In the first experiment, we compare CKKS-errors with and without data scaling on the same dataset. This experiment uses uniformly distributed dataset in the integer domain [0, 5] (i.e., {x | x ∈ Z and 0 ≤ x ≤ 5}). This dataset is then scaled this to the integer domain [0, 10] (i.e., {2x | x ∈ Z and 0 ≤ 2x ≤ 10}), [0, 20] (i.e., {4x | x ∈ Z and 0 ≤ 4x ≤ 20}) and [0, 40] (i.e., {8x | x ∈ Z and 0 ≤ 8x ≤ 40}) to compare CKKS-errors caused by without and with data scaling. These results are shown in Figs. 2 and 3, respectively, where the additive homomorphic operation on ciphertext is expressed as (C + C), additive homomorphic operation on ciphertext-plaintext is expressed as (C + P), subtractive homomorphic operation on ciphertext is expressed as (C − C), subtractive homomorphic operation on ciphertext-plaintext is expressed as (C − P), multiplicative operation on ciphertext is expressed as (C × C) and multiplicative operation on ciphertext-plaintext is expressed as (C × P). (Notably, there is no divisive homomorphic operation “÷” in CKKS). The research was found that in AHE calculation data scaling (zooming in) first, and then restoring after calculations, which can reduce CKKS-errors caused by calculation results. This experiment show that scaling data for AHE calculations, and then restoring the scale in results from AHE calculations, can reduce the CKKS-errors from original data for AHE calculation.

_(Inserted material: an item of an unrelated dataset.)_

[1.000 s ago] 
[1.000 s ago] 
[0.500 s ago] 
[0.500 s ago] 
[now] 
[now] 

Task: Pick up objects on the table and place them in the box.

Figure 2: CKKS-error of operations “+” and “−” with different data scalings on the same dataset

Figure 3: CKKS-error of operation “×” with different data scalings on the same dataset

In the second experiment, we observe the CKKS-errors in detailed operations of AHE calculations on different datasets without data scaling. This experiment uses 3 different datasets. The first one is a uniformly distributed dataset in the integer domain [0, 10] (i.e., {x | x ∈ Z and 0 ≤ x ≤ 10}). The second one is a uniformly distributed dataset in the integer domain [0, 15] (i.e., {x | x ∈ Z and 0 ≤ x ≤ 15}). The third one is a uniformly distributed dataset in the integer domain [0, 20] (i.e., {x | x ∈ Z and 0 ≤ x ≤ 20}). By these 3 datasets, we observe CKKS-errors caused by different datasets without data scaling. These results are shown in Figs. 4 and 5, respectively. Then, these results indicate that without data scaling, the CKKS-errors caused by homomorphic calculations of encryption, ciphertext/ciphertext-plaintext additive/subtractive operations are the same on different datasets. This experiment shows that, without data scaling, the CKKS-errors caused by the homomorphic calculations of encryption, ciphertext/ciphertext-plaintext additive/subtractive operations on different datasets are the same.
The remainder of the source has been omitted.